### WHAT TO WORK ON
Every line that contains "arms" must be located and copied from the data.

### Collected data entries
------------------------------------

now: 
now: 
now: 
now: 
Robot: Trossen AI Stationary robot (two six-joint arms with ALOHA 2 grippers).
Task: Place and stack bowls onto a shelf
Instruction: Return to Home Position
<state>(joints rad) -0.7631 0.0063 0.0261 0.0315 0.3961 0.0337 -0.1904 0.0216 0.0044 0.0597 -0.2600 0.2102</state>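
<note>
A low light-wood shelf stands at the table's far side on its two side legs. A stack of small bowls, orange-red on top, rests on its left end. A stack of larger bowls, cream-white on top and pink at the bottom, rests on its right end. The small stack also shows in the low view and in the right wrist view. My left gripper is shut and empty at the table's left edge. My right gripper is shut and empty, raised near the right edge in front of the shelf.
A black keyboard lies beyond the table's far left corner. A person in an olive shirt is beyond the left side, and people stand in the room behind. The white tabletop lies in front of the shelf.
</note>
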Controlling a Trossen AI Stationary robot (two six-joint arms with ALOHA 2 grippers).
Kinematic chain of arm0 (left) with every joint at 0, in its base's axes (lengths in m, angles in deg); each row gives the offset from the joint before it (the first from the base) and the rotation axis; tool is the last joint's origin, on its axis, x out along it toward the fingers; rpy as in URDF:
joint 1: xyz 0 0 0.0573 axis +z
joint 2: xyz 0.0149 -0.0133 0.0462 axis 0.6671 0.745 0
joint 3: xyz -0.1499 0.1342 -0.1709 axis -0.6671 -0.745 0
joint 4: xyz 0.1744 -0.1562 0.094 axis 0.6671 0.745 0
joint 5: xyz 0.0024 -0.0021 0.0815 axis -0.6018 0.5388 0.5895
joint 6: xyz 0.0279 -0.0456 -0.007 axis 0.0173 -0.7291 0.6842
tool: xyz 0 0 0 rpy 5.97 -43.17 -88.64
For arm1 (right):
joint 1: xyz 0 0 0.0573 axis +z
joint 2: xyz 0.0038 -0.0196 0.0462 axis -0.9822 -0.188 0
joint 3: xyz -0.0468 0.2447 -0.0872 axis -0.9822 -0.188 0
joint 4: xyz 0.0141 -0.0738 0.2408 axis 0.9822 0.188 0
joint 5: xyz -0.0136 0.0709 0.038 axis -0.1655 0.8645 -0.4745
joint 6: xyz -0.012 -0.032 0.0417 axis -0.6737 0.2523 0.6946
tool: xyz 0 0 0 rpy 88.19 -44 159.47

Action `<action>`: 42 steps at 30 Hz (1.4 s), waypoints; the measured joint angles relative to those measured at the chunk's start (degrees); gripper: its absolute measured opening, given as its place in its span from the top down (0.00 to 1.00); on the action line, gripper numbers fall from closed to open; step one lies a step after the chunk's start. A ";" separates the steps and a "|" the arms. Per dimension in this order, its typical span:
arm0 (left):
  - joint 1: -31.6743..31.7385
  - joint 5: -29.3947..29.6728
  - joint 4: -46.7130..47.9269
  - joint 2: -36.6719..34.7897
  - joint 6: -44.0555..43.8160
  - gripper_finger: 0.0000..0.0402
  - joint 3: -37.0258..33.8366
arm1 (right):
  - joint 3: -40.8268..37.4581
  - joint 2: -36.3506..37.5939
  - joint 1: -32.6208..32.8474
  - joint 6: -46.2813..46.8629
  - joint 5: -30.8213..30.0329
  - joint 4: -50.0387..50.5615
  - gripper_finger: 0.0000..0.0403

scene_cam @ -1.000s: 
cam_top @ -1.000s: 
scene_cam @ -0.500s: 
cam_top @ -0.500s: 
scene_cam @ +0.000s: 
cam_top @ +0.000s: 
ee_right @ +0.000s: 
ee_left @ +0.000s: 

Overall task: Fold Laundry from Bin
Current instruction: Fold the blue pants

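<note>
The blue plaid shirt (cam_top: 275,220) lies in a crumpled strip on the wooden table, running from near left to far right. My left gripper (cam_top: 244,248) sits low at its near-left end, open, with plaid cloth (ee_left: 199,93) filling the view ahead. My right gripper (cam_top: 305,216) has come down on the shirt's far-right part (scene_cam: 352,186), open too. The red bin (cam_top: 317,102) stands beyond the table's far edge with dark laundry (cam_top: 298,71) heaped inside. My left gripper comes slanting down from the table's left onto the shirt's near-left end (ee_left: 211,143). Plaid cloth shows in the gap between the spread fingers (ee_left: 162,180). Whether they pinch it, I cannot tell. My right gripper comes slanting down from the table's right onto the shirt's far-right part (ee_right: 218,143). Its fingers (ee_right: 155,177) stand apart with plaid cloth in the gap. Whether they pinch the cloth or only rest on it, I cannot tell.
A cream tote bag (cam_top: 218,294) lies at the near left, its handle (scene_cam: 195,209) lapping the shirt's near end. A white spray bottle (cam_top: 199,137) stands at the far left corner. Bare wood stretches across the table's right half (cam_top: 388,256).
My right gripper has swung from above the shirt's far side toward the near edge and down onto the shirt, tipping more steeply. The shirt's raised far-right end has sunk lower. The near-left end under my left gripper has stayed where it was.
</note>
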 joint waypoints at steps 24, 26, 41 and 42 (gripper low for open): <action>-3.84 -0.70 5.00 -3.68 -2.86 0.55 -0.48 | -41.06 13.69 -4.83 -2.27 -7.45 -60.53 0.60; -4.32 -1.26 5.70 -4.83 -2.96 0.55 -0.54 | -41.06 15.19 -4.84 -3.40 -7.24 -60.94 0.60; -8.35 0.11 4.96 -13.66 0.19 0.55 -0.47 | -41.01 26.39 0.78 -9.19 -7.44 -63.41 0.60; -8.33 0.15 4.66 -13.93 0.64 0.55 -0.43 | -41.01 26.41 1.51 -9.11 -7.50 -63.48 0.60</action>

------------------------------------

### EXERCISE RESULT
Robot: Trossen AI Stationary robot (two six-joint arms with ALOHA 2 grippers).
Controlling a Trossen AI Stationary robot (two six-joint arms with ALOHA 2 grippers).
Action `<action>`: 42 steps at 30 Hz (1.4 s), waypoints; the measured joint angles relative to those measured at the chunk's start (degrees); gripper: its absolute measured opening, given as its place in its span from the top down (0.00 to 1.00); on the action line, gripper numbers fall from closed to open; step one lies a step after the chunk's start. A ";" separates the steps and a "|" the arms. Per dimension in this order, its typical span:

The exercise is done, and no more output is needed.